In the latter case, either the energy is conducted away from the target before the metal melts and no melting occurs or, if enough energy is supplied, the melted area becomes too large. Identifying and controlling the many factors that affect a successful laser weld is an important and very active discipline in applied science. Progress has been made—lasers are now an important and widely used tool on automotive assembly lines, for example—but there is still much work to accomplish in understanding and better utilizing this process. The first problem to overcome in making a successful weld involves transferring enough, but not too much, energy to the material.
Keep in mind that metals are often fairly reflective, and electromagnetic radiation that is reflected from the target material is wasted in the sense that it has no effect on the target. However, if it is reflected back at the laser, it may damage the laser itself. In order for the laser to affect the metal, its energy must be absorbed. The absorptivity, which is the percentage of the incident radiation absorbed by the target material, of various common metals depends on a variety of factors, including the finish of the material, its temperature, and the wavelength of the laser beam. In most cases, however, absorptivity is surprisingly low. For example, aluminum at room temperature will initially absorb only about 2 percent of the electromagnetic radiation emitted at a wavelength of 10.6 micrometers (μm), the wavelength characteristic of a CO2 laser, and it will absorb only about 6 percent of incident radiation at a wavelength of 1.06 μm, the wavelength of an Nd:YAG laser, and these are the two most common lasers used in welding. This is one reason that very powerful lasers are used in industrial applications: When the laser beam is first applied to the target, most of the energy has no effect because initially most of the energy is not absorbed. Once the metal melts, however, the absorptivity of the target metal generally increases dramatically. The absorptivity of a CO2 laser beam, for example, jumps from a few percent to 60 or even 80 percent. The melted area begins to deepen, and a pool of liquid metal forms. A great many interesting phenomena occur almost simultaneously at this point and often last for only a fraction of a second.

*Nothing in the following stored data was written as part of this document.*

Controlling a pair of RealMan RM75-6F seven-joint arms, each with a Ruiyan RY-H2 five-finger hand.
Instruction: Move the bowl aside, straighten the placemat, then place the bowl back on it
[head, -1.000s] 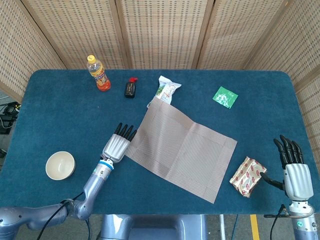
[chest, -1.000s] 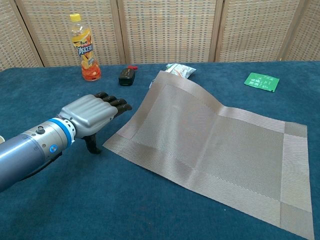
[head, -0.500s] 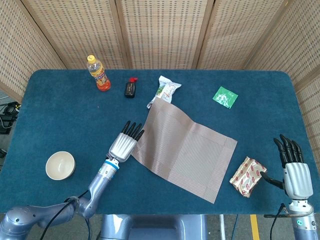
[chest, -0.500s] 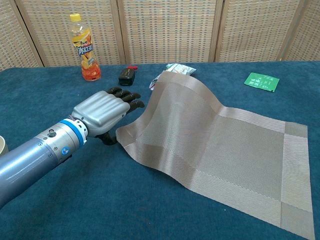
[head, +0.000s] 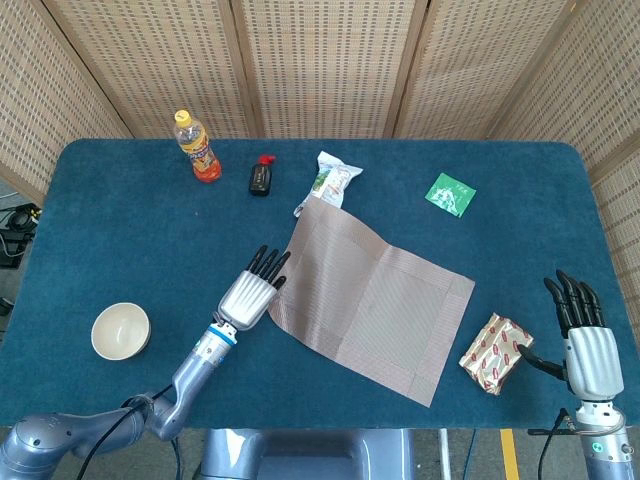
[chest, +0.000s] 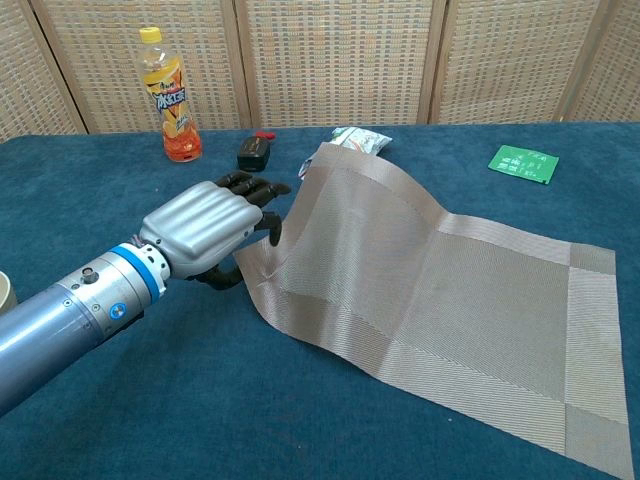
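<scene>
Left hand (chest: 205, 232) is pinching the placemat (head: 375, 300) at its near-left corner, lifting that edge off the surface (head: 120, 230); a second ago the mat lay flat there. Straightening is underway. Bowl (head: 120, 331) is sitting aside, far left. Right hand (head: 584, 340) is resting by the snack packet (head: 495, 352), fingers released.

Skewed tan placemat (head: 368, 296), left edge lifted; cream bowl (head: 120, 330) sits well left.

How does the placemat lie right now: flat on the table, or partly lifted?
Partly lifted. The placemat has its left edge raised and curled where the left hand pinches it; the remainder lies flat.
</scene>
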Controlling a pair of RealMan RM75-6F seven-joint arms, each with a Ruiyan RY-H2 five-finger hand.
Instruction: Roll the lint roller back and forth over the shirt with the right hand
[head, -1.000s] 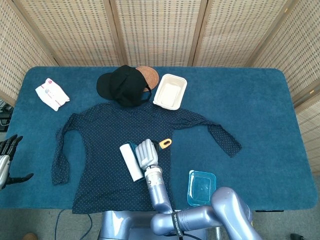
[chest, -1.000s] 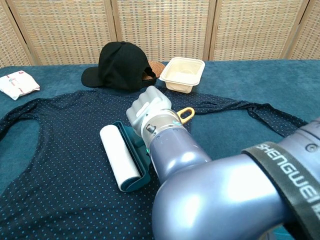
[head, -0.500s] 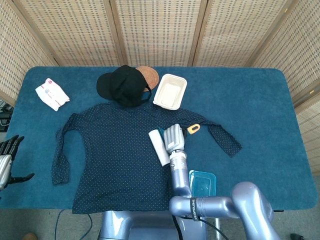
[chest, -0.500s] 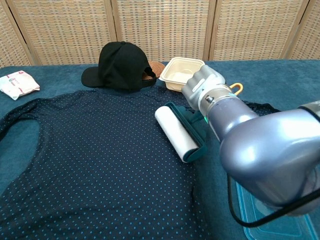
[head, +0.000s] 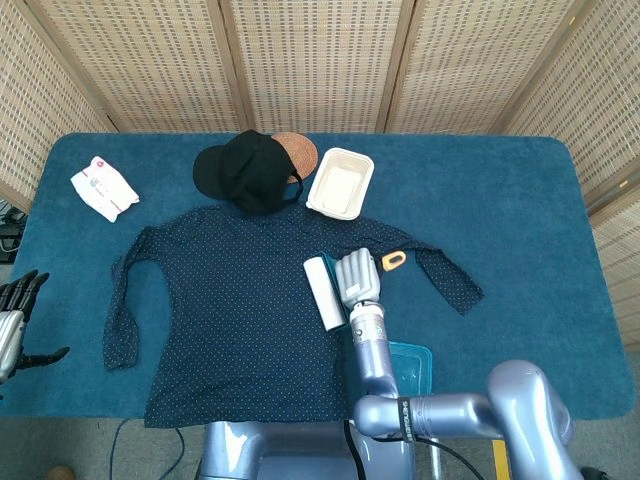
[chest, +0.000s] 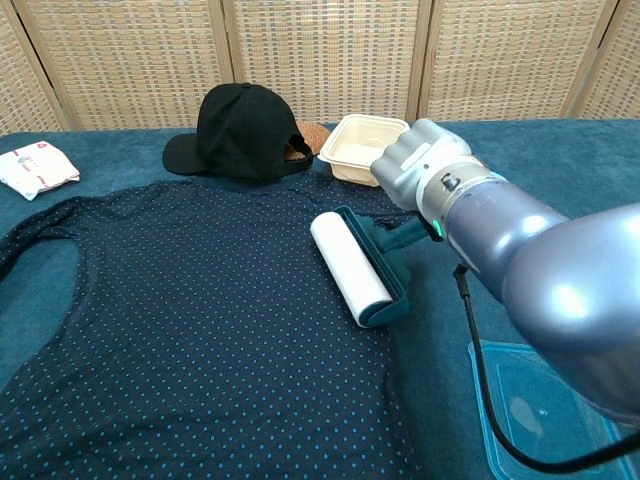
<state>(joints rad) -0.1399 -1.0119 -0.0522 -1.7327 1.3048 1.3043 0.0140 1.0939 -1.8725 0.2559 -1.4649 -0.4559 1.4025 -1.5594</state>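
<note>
Across the blue table (head: 520, 200) the dark dotted shirt (head: 230, 310) lies flat with both sleeves spread, and on its right side, near the armpit, I have my right hand (head: 357, 278) wrapped around the handle of the lint roller (head: 322, 292). From the chest camera the right hand (chest: 420, 170) shows as a closed fist, the teal handle running out of it down to the roller's frame, and the white roll of the lint roller (chest: 350, 267) rests on the fabric close to the shirt's right edge, lying roughly along the body of the shirt. An orange loop at the end of the handle sticks out past my fist toward the right sleeve in the head view. My left hand (head: 18, 320) hangs off the near left edge of the table, holding nothing, fingers apart; it touches neither the shirt nor the table from what I can see. Beyond the collar sit a black cap (head: 240, 172) with a brown round thing tucked behind it, and a cream tray (head: 340, 183) just beside the cap. A white packet (head: 104, 188) lies well apart at the far left. A clear blue lid (head: 410, 365) lies on the table near my right forearm, just off the shirt's hem side.
</note>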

For example, if the melted area deepens into a V-shape, called a keyhole, the surface of the liquid curves. This concentrates the laser beam toward the center of the region. The energy that is not initially absorbed by the liquid is not generally reflected away from the metal but is instead reflected to the other side of the keyhole, further increasing the absorption of the laser beam. This all happens so fast that a pool of molten metal is formed inside a V-shaped pocket of relatively cool solid metal. The result is that as soon as the laser is no longer directed toward the pool, the heat dissipates into the surrounding region and the pool solidifies. The speed with which a laser weld can be formed has two important implications.
First, lasers can weld seams with amazing rapidity. In a sheet of steel a millimeter thick, for example, a CO2 laser can weld a seam at the rate of 10 meters per minute, much faster than more traditional methods with a concomitant improvement in production rates. Second, because different types of metals conduct heat at very different rates, welding disparate metals together using traditional methods has often proved difficult. Copper, for example, conducts heat at about 10 times the rate of carbon steel, so welding steel onto copper using conventional techniques has proved quite difficult. Heat dissipates much more quickly on one side of the weld than the other. But even in copper, heat conduction happens at a very slow rate compared to the speed with which energy can be introduced via a laser.

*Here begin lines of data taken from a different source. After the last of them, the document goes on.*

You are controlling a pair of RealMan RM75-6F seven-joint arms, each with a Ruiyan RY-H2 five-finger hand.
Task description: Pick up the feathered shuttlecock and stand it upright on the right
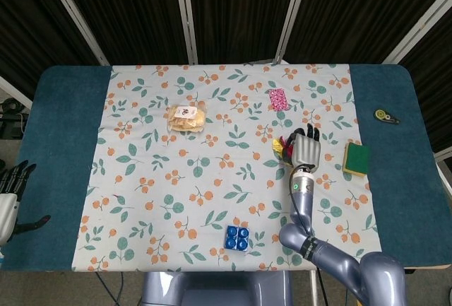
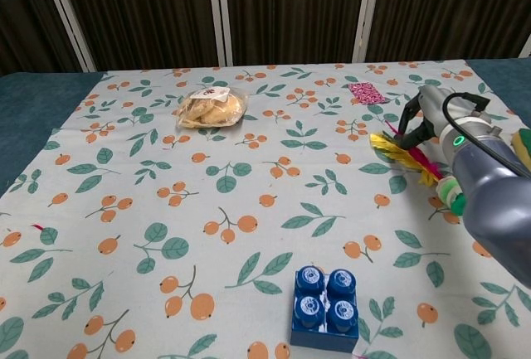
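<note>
Covering most of the one feathered shuttlecock (image 2: pixel 411 157), my right hand (image 1: pixel 306 148) hides its own grip, so I cannot tell; left hand (image 1: pixel 13 179) hangs open off the surface (image 1: pixel 63 143).

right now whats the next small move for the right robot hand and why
Probably lower and close the fingers around the shuttlecock. The right robot hand sits over it with fingers apart, and the shuttlecock lies flat on the tablecloth, apparently not gripped.

Right robot hand (image 1: pixel 306 148) over shuttlecock (image 1: pixel 284 147) feathers
</note>
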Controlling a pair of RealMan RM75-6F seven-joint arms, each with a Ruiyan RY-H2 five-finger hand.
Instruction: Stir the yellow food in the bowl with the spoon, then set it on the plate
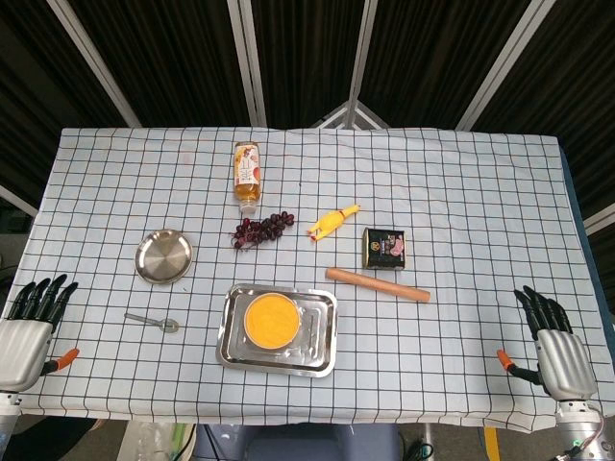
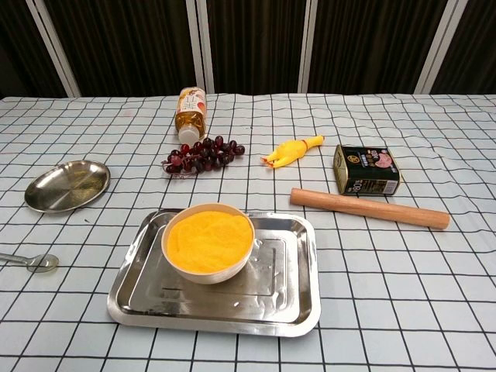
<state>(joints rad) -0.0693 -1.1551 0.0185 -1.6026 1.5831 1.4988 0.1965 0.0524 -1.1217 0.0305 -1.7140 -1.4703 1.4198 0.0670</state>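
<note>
From the head view, the left hand (image 1: 29, 331) and the right hand (image 1: 555, 346) rested at the near corners of the checked-cloth bench (image 1: 461, 192), fingers spread and holding nothing, so the task looked unstarted. The small metal spoon (image 1: 154, 321) lay just left of the rectangular steel tray (image 1: 325, 336), within the left hand's reach. The round steel plate (image 1: 163, 256) sat beyond it.

In the chest view, the white bowl of yellow food (image 2: 208, 242) stood inside the tray, probably to catch spills. Neither hand showed there.
</note>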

As a consequence, welding copper and steel together can be done easily with a laser, because the entire welding process has been completed before much conduction has occurred on either side of the weld. Laser welding is now common in a variety of industrial applications. In some of those applications—welding automobile frames, for example—it has displaced more conventional forms of welding, but in other applications—welding two disparate metals together, for example—it has made processes commonplace that were once difficult or impossible to perform with more conventional implements.